Netflix has also improved its local game, with titles such as Ala Vaikunthapurramuloo, Maniyarayile Ashokan, Andhaghaaram, and Kappela ranking in the top ten most-watched lists throughout the world.
The Looming Threat of Censorship For The Indian OTT Industry
While Netflix has certainly spurred interest in the OTT business, will they and their rivals be able to overcome the soon-to-be Government-imposed censorship?
After lawmakers affiliated with Prime Minister Narendra Modi accused series such as Sacred Games of being “derogatory,” Netflix and other streaming providers began self-censoring certain content in the terms of preventing criticism and evading regulation.
Modi’s administration has subsequently altered the governing body under which streaming firms operate, which is widely perceived as an effort to begin reining in material on sites such as Netflix.

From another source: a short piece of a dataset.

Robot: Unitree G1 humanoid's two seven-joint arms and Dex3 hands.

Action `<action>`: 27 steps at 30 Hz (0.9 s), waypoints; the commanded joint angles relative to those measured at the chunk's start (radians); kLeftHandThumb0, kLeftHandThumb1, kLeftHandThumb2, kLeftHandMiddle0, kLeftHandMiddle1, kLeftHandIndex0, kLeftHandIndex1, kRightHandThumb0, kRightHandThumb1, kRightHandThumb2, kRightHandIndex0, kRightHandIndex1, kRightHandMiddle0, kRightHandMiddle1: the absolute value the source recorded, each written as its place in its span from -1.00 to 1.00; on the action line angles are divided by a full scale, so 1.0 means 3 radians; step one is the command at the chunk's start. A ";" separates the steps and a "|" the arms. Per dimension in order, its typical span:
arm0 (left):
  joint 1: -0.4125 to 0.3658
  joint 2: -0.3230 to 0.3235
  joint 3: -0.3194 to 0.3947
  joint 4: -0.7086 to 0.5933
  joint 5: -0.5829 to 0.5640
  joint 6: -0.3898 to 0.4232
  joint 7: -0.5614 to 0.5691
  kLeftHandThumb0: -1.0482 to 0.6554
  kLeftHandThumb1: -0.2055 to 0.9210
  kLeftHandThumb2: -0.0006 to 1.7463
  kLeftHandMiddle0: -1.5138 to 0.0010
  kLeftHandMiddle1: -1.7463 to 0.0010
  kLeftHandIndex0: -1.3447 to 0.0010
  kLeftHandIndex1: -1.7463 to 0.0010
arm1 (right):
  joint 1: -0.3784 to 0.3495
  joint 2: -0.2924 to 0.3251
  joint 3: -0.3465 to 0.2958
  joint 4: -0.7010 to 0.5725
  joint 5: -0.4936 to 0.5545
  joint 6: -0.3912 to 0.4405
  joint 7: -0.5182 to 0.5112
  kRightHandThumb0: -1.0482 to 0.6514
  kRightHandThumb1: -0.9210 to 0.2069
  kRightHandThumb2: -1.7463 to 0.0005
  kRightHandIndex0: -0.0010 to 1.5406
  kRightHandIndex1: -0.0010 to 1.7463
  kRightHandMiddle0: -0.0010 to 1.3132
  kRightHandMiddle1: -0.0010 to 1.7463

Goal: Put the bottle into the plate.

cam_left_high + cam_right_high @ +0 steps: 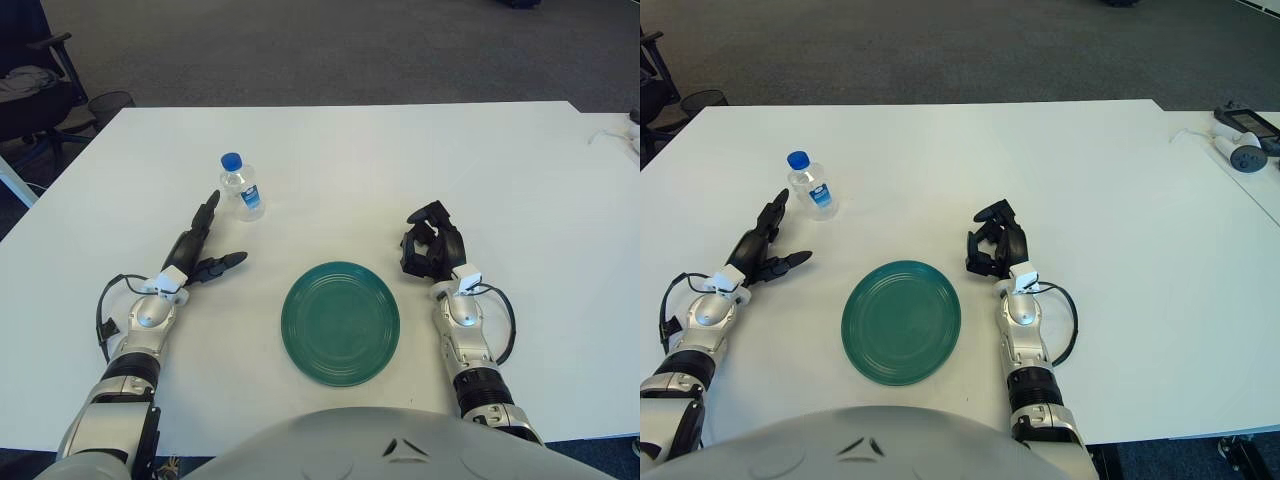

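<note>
A small clear bottle (pixel 241 189) with a blue cap and blue label stands upright on the white table (pixel 330 150), left of centre. A round green plate (pixel 341 322) lies near the front edge, empty. My left hand (pixel 211 243) is open, fingers spread, just in front of and slightly left of the bottle, not touching it. My right hand (pixel 430 245) shows to the right of the plate with fingers curled, holding nothing.
Black chairs (pixel 30 75) and a wire bin (pixel 108 104) stand off the table's far left corner. A white device with a cable (pixel 1240 150) lies on a neighbouring table at the far right.
</note>
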 commanded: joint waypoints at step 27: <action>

Such rules might have a chilling impact on Bollywood’s flourishing creative ecosystem. A number of Indian filmmakers and performers told CNN last month that they’ve been walking on eggshells, concerned not only that most of the country’s most daring projects would not get off the floor, but also because they may face jail time for just performing their jobs.
In this suffocating atmosphere, Netflix, in particular, may struggle to duplicate the popularity of Sacred Games.
You can read more about the regulations that the Indian Government plans to impose on the content streamed on OTT platforms here.
Conclusion
There’s no doubt that Netflix has given the much-needed push that the OTT industry in India needed. Now that millions of subscribers have access to at least one streaming platform, let’s wait and see how many more milestones does this sector cross!